Synnøve Jensen’s wardrobe was by the door and it did not take much time to look through it, limited as it was. It did in fact contain a pair of shoes that might with some goodwill be called high-heeled, but nothing that resembled a mink coat, even seen through an old lady’s eyes. It struck me that the generosity that Magdalon Schelderup had shown to his mistress in his will did not seem to bear any relation to the generosity he had shown her when he was alive. I did not quite trust the idea that everything he had ever given her was now hanging here.
I drove away from Sørum with the feeling that Synnøve Jensen would definitely end up in hell if her fingerprints were found anywhere in Leonard Schelderup’s flat. And if not, I almost believed her already when she said that she had never been there. And in that case I had no idea who the dark-haired woman from the evening before might be.
V
Back at the police station, I was told that the results from the fingerprint analysis were not ready yet. So in the meantime I telephoned Hans Herlofsen and Magdalena Schelderup. Both were composed and seemed to be surprised by the news of Leonard Schelderup’s death. Both denied categorically that they had either called him or been to see him the day before. Both denied, even more vehemently, any knowledge as to who might have killed him. Magdalena Schelderup said that she had been at home alone, but had nothing to back this up. Hans Herlofsen had an alibi until ten o’clock: he had been in the office in the centre of town, in a meeting with three other members of staff about the future of the companies. But after that he was, in his own words, also home alone.
I spoke
to both Sandra and Maria Irene Schelderup as soon as I could and the answer was much the same.

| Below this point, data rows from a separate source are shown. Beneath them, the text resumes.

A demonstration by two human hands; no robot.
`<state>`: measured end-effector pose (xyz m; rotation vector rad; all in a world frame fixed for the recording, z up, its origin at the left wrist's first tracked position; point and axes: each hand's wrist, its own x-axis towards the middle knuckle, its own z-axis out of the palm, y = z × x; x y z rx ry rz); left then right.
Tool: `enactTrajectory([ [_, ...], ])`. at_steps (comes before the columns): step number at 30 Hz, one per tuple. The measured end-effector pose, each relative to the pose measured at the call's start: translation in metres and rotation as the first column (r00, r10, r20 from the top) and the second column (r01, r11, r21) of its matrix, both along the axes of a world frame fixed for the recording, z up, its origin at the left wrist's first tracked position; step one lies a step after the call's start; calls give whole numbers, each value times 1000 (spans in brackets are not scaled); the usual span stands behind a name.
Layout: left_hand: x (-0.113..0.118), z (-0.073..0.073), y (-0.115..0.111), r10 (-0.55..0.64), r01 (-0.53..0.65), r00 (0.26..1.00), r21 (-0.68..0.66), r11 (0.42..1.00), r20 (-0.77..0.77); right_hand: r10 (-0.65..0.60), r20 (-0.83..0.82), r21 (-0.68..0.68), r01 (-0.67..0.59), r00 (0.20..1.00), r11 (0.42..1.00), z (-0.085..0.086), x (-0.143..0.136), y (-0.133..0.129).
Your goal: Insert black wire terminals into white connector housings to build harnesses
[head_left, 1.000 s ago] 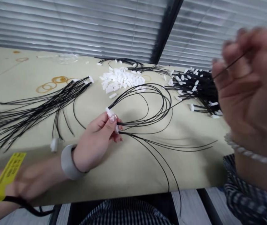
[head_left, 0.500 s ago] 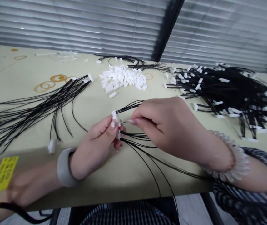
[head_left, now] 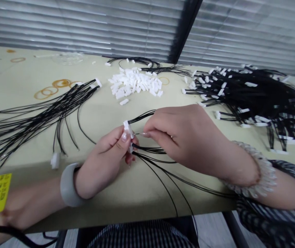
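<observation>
Near the middle of the view, my left hand (head_left: 108, 156) pinches a white connector (head_left: 128, 128) between thumb and fingers. A second white connector (head_left: 130, 148) shows just below it, in the same hand. Black wires (head_left: 152, 150) run rightward from the connectors and pass below my right hand (head_left: 180, 137). The thumb and index finger of my right hand are pinched on a thin black wire (head_left: 138, 133), whose end is at the upper connector's right side. Whether the wire's tip is inside the connector is too small to tell.
A pile of white connectors (head_left: 134, 82) lies behind my hands. Loose black wires (head_left: 41, 117) and rubber bands (head_left: 46, 92) are on the left. Many wired connectors (head_left: 261, 93) are heaped at the right. Window blinds (head_left: 80, 27) stand behind the table.
The camera view has shifted slightly. Both hands keep nearly the same pose, with the pinched wire still at the upper connector.
</observation>
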<state>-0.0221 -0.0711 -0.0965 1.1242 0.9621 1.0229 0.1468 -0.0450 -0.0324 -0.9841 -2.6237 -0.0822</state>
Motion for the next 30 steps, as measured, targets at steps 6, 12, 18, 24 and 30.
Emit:
enactTrajectory([
  [6, -1, -2, 0, -34, 34, 999, 25, 999, 7, 65, 10, 126, -66, 998, 990, -4, 3, -3],
  [12, -3, -4, 1, -65, 65, 998, 56, 996, 4, 151, 45, 184, -157, 988, 970, -9, -3, -4],
  [18, 0, 1, 2, -20, 20, 999, -8, 1000, -26, 116, 54, 140, -123, 992, 983, -14, -3, -2],
  [24, 1, -1, 2, 88, -88, 995, 2, 996, -55, -65, -127, 183, 87, 990, 979, 6, 14, -21],
  [30, -2, -9, 1, 91, -89, 991, 23, 996, -101, -85, 245, -177, 130, 966, 976, -11, 8, -53],
])
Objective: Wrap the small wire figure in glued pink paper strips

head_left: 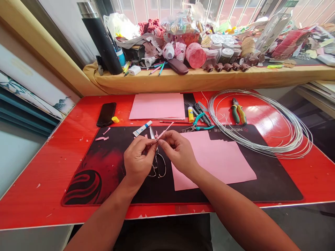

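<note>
Over the dark desk mat [110, 188], my left hand [138, 158] and my right hand [180, 150] meet with fingertips pinched together. Between them is a small piece of pink paper [166, 129], whose thin strip sticks out up and to the right; its lower part is hidden by my fingers. Metal scissors [164, 167] lie on the mat just under my hands, their blades partly covered. A white and blue glue tube [142, 128] rests beyond my left hand. Cut pink paper sheets [217, 160] lie beside and under my right forearm.
Pink sheets [157, 106] lie at the back. Teal pliers [199, 122], a yellow glue stick [190, 114], a wire coil [300, 136] and green-yellow pliers [238, 112] are to the right. A phone [106, 114] lies left; a black flask [101, 42] stands on the cluttered sill.
</note>
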Demonstrator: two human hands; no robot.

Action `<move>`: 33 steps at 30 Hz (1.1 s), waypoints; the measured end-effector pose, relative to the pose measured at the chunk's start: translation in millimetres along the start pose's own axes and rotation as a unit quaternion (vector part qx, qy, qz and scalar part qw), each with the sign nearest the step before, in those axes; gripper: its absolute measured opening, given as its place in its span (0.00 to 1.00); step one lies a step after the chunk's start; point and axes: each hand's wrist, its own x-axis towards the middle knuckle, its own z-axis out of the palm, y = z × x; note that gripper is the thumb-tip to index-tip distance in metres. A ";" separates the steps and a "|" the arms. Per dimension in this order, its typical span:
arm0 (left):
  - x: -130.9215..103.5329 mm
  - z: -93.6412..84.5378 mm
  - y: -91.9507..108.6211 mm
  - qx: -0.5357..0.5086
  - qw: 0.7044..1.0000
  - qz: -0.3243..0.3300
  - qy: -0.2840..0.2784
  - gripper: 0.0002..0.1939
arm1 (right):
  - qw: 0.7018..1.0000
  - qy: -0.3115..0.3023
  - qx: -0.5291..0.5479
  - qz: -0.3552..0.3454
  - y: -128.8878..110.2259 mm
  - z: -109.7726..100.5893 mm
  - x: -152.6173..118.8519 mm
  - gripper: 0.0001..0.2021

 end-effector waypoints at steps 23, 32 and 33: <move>5.9 -5.2 -2.5 0.020 0.999 -0.011 0.022 0.03 | 0.999 -0.040 0.015 0.024 3.2 1.7 -0.8 0.08; 3.1 -5.8 -4.2 0.038 0.999 0.018 0.011 0.03 | 0.993 -0.028 0.097 0.063 2.0 -2.1 4.2 0.12; 3.0 -6.1 -4.4 0.042 0.999 0.025 0.009 0.03 | 0.992 -0.032 0.100 0.064 2.6 -1.5 4.0 0.11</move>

Unlike the others, however, the two ladies at Schelderup Hall had a reliable alibi. Sandra Schelderup had been on the telephone to me about the time that the mysterious woman in the mink coat had visited Leonard Schelderup, and the police outside Schelderup Hall could confirm that both the mother and daughter had stayed at home. They had appeared in the windows at various times during the course of the evening and no one had left the house. The dogs had been quiet all night.
I breathed a sigh of relief at this news and patted myself on the back for having maintained a police presence at Schelderup Hall overnight. The terrifying thought that young Maria Irene might be involved in the murders in any way receded, even though last night’s alibi did not mean that either she or her mother could be excluded from having taken part in the murder of Magdalon Schelderup.
Sandra Schelderup also seemed pleased to have an alibi. In light of this, I then let her decide whether she felt it was necessary to keep a police guard at Schelderup Hall or not. She thought for moment or two and then replied that as they had the dogs and since there was really nowhere to hide in the garden, the officers could perhaps leave the following day, unless of course there were any signs of danger in the meantime.
I had just lifted the receiver to call the Wendelboes when I suddenly remembered the questions that Patricia said I should ask about the war. I also needed to get hold of Fredrik Schelderup to tell him about his brother’s death, and to pay him a visit. So in the end I made a brief telephone call to both of them only to arrange a visit within the next couple of hours.